Your task: Transcribe the listing below in full, exactly, with no images.

(Beginning of Supplied information)

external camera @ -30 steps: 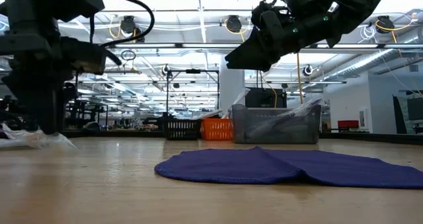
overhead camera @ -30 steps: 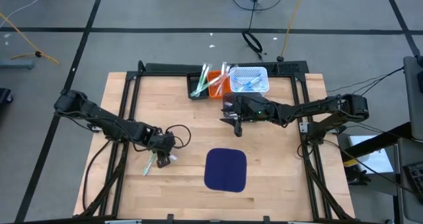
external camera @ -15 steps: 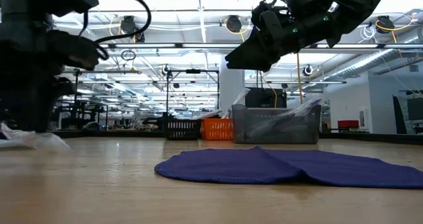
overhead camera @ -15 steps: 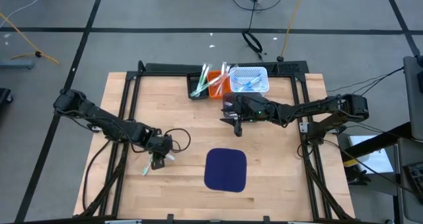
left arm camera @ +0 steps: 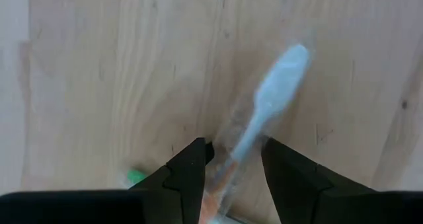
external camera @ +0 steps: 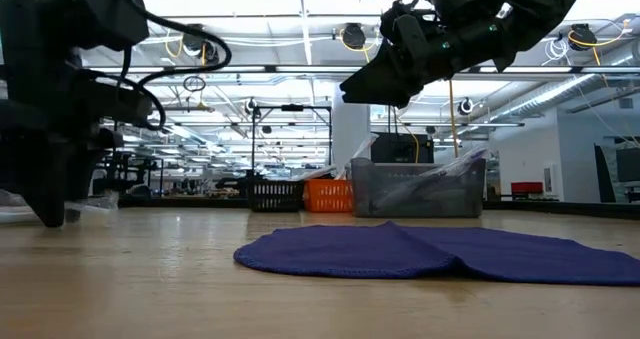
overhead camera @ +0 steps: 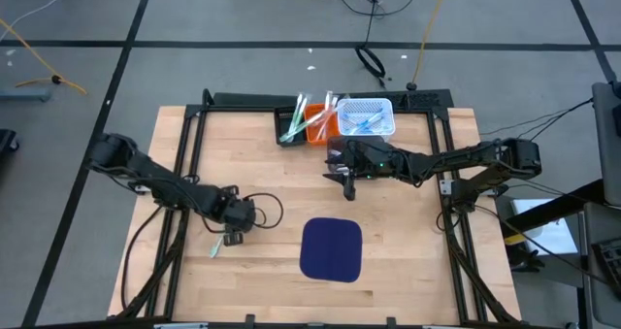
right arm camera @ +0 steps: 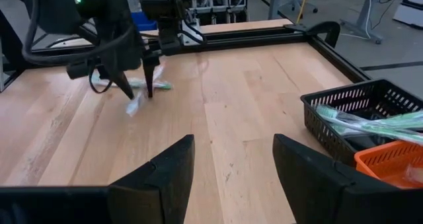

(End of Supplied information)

Answer:
external camera @ -30 steps: 
overhead camera @ -30 steps: 
external camera @ -15 steps: 
overhead camera @ -15 steps: 
left arm camera @ +0 steps: 
external camera @ +0 steps: 
overhead camera @ +0 steps: 
right arm camera @ +0 steps: 

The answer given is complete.